“A vida e a obra de Aristides de Sousa Mendes é extremamente importante nos tempos que correm na União Europeia, pois foi um homem de elevada coragem, que arriscou tudo para fazer o que deve ser feito”. Foi valorizando este “exemplo de um compatriota”, que Ana Gomes começou a sua intervenção.
A diplomata recordou que ainda hoje existem muitas pessoas com “cânones muito tradicionalistas e muito influenciadas por uma imagem salazarenta”. Perante a crise dos refugiados, disse que “nos dias que correm é importante lembrarmos Aristides de Sousa Mendes”, pois a Europa está a atravessar uma fase muito “difícil e comprometedora”.
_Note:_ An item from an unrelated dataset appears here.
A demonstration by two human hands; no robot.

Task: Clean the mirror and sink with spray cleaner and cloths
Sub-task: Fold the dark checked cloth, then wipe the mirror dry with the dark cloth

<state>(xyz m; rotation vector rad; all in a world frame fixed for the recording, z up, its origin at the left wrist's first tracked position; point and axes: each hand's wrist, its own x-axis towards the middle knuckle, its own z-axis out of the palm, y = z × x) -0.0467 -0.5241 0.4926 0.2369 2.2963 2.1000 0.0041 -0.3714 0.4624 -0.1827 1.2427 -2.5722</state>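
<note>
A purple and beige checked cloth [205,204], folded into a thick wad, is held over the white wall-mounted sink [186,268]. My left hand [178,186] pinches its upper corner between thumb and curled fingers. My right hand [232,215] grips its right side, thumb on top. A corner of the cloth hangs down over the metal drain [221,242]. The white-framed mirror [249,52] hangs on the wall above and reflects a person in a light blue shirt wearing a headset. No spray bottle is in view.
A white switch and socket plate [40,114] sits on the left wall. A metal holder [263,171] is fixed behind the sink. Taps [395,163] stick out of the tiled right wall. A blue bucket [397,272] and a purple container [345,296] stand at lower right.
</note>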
Ana Gomes também relembrou que esta crise é a “mais abaladora de todas desde a construção europeia”, onde está posta em causa a credibilidade e os direitos humanos. Destacou ainda a “perda da memória histórica de muitos europeus”, a falta de resolução dos conflitos pela via da negociação e da diplomacia, a “fase consumista que vivemos atualmente” e por fim, “o potencial devastador e destruidor das armas”.
A convidada sublinhou que esta vaga de refugiados pode ser uma “oportunidade de rejuvenescimento da comunidade”, de forma a compensar a “tremenda perda” que foi a saída de jovens qualificados do país. “É nossa obrigação ajudá-los e superar certas contradições que temos no país”, frisou Ana Gomes, acrescentando que ao contrário de certas correntes xenófobas, “a verdade é que não há soluções, pois as pessoas vão vir de qualquer maneira para fugir às barbaridades terroristas”. Igualmente lamentou a falta de vias legais e seguras para os refugiados poderem vir, continuando a alimentar a rede de traficantes.
Outro aspeto focado foi o Tratado de Schengen, tendo sido “a melhor maneira de proteger as fronteiras externas da União Europeia”.
A eurodeputada contou que já tinha alertado no Parlamento Europeu que esta “crise vinha aí”, devido à constante ameaça terrorista, a existência de conflitos e a falta da intervenção da União Europeia nos mesmos. “Há cinco anos que temos guerra na Síria e é primeira vez que alguém está a tentar cessar fogo”, sublinhou, adiantando que se tivesse havido uma maior intervenção da União Europeia, talvez “a Síria não chegaria ao estado que chegou e não estaríamos a ser confrontados” com esta vaga de refugiados.
No caso das ameaças disse que “estamos sujeitos não só a externas mas também internas”, pois os terroristas que têm atacado a Europa são “filhos de segunda geração de emigrantes europeus”. Para a diplomata, estes jovens das comunidades que se radicalizaram, são “alvos fáceis” de recrutamento para o Estado Islâmico, pois têm “uma perspetiva tão negativa das sociedades em que estão inseridos, que sentem-se discriminados, mal tratados e ainda ressentem-se da falta de oportunidades”.
“Esse desespero é o que os torna alvo fácil de recrutamento”, esclareceu Ana Gomes, adiantando que o Estado Islâmico faz uma propaganda feita com esquemas de encenações, que nada tem a ver com fundamentos de religião. Segundo a deputada, tem a ver com a cultura que temos hoje, que são jovens nascidos em famílias desestruturadas, sendo “elementos secundarizados e alvos fáceis para os lobos da internet”.
Todo esse cenário, “uma tremenda crise como resultado de sobreposição de várias crises”, está relacionado com “as políticas desastrosas de austeridade, as fracas lideranças europeias, que levaram a uma racionalização das políticas em que cada um fez o que lhe apetecia” e não cumpriram o que foi adotado a nível europeu. Deu como exemplo o caso da Líbia, em que os estados membros, cada um trabalhou por si em rivalidade.
“Nós só vamos ser eficazes se trabalharmos em modo europeu, lutando todos em conjunto”, afirmou a diplomata, salientando que a “solidariedade e a segurança da Europa também está em causa”.
“Não vamos ter ilusões, este problema não será revolvido enquanto não trabalharmos, apoiamos e envolvermos as nossas comunidades muçulmanas”, apontou a deputada, acrescentando que ainda virão mais refugiados.
No caso de Portugal, Ana Gomes referiu que “as pessoas não vêm para o país porque não tem informação suficiente e nem sabem que existe. Este é um problema dos governos”.
Para terminar, Marina Ximenes, membro do Conselho da Cidade, fez um balanço “bastante positivo” do ciclo de conferências, que tiveram convidados das várias áreas e que “reforçaram a ideia do grande mérito que teve Aristides de Sousa Mendes e conseguiram dar uma panorâmica sobre a atual situação e o que devemos fazer” em tempo de guerra.